How have you seen legal operations change the last 5 years? 

A lot of legal teams are shocked at the salaries legal operations professionals are making and they’ll say, “That’s what I pay my lawyers.” I’ll tell them, “Yes, exactly because that’s the role that will help you scale.”

The roles are very in demand. I feel very optimistic, especially when I think about how busy UpLevel Ops has been the past two or three years. The pandemic accelerated this growth because general counsels realized if they try to delay automation they can’t put it off for very long, and they’re recognizing that they need other resources. 

What are the challenges in legal operations at a healthcare system? 

The majority of our clients at UpLevel are in healthcare. Surprisingly, we don’t come across one particular challenge that’s specific to healthcare. 

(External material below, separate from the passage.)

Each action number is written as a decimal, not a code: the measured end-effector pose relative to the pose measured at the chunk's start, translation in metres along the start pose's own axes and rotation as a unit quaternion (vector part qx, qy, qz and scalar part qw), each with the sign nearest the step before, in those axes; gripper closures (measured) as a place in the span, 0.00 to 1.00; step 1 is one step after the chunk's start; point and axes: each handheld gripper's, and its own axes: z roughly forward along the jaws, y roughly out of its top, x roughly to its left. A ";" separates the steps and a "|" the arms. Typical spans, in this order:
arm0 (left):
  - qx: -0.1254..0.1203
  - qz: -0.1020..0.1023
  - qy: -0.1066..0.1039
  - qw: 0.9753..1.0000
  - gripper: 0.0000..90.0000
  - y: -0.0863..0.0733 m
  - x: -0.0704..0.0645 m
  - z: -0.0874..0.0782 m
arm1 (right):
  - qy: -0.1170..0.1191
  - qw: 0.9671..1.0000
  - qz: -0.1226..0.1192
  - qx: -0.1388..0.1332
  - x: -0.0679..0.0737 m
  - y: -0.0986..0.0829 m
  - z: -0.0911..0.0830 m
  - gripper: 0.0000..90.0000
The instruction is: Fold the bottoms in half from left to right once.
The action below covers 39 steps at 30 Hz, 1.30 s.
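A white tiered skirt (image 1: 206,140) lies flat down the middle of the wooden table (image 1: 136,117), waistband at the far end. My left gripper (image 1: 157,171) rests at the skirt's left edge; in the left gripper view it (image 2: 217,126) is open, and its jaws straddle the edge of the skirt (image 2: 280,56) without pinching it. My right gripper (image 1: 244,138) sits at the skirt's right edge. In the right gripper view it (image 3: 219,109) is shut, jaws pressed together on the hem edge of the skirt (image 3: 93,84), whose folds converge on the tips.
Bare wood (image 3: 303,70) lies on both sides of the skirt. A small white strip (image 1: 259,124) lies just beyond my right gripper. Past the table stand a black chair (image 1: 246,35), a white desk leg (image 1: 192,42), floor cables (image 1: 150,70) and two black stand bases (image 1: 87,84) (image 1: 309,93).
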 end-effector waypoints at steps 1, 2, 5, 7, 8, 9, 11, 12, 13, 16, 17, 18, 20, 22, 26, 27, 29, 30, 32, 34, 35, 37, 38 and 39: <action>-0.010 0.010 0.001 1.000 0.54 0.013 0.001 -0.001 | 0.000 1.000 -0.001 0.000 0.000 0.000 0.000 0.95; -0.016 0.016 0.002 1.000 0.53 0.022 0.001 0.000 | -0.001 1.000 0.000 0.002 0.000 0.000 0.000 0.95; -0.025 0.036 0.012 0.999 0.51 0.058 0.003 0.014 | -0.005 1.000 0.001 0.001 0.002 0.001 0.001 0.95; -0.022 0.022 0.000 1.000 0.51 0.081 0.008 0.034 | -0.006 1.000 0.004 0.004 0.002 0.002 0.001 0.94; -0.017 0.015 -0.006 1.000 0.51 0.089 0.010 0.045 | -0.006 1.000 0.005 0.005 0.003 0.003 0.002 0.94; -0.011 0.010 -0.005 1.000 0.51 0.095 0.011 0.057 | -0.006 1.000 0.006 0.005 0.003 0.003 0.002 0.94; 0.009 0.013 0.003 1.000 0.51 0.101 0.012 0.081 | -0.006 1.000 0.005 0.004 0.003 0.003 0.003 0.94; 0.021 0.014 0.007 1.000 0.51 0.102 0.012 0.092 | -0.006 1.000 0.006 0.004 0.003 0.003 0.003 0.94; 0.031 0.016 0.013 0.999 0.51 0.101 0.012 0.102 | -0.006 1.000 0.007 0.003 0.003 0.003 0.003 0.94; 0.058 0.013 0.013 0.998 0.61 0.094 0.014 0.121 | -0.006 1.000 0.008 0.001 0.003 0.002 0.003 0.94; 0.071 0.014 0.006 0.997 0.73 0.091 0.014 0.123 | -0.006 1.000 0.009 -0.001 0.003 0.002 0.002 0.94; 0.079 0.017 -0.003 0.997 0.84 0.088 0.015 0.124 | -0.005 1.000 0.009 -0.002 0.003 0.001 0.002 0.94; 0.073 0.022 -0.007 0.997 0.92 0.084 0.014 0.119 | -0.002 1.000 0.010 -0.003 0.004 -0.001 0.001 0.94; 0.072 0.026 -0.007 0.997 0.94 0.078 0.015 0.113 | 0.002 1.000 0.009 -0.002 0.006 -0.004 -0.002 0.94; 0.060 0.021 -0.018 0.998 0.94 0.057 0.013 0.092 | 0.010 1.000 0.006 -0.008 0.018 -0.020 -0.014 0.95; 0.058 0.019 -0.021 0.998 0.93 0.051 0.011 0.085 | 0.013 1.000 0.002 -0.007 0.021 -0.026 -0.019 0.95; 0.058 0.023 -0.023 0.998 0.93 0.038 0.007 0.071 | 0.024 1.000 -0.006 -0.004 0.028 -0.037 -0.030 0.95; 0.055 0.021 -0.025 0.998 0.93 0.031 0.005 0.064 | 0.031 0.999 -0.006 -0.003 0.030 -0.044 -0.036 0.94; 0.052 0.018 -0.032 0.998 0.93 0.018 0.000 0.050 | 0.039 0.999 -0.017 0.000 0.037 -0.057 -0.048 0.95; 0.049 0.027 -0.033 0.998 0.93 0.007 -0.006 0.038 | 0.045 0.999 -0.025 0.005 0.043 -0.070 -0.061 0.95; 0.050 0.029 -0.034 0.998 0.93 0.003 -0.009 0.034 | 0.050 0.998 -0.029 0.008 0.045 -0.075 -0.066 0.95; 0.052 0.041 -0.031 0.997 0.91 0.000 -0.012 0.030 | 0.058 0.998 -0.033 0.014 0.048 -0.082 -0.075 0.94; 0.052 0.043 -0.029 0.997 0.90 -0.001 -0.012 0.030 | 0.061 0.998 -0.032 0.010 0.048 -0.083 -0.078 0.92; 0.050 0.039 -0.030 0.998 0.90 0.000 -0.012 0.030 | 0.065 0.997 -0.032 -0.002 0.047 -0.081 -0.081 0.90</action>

Data privacy is always an issue and protecting private health information. If the healthcare company has any rules around keeping things onshore and not sending them out of the country, then there are considerations that vary by industry and by company. 

Healthcare companies do have a lot of high-volume contracts and making sure they’re meeting their privacy obligations, but that’s similar across the board. The only difference is there’s more of a focus on regulatory and we take that into consideration when working with partners.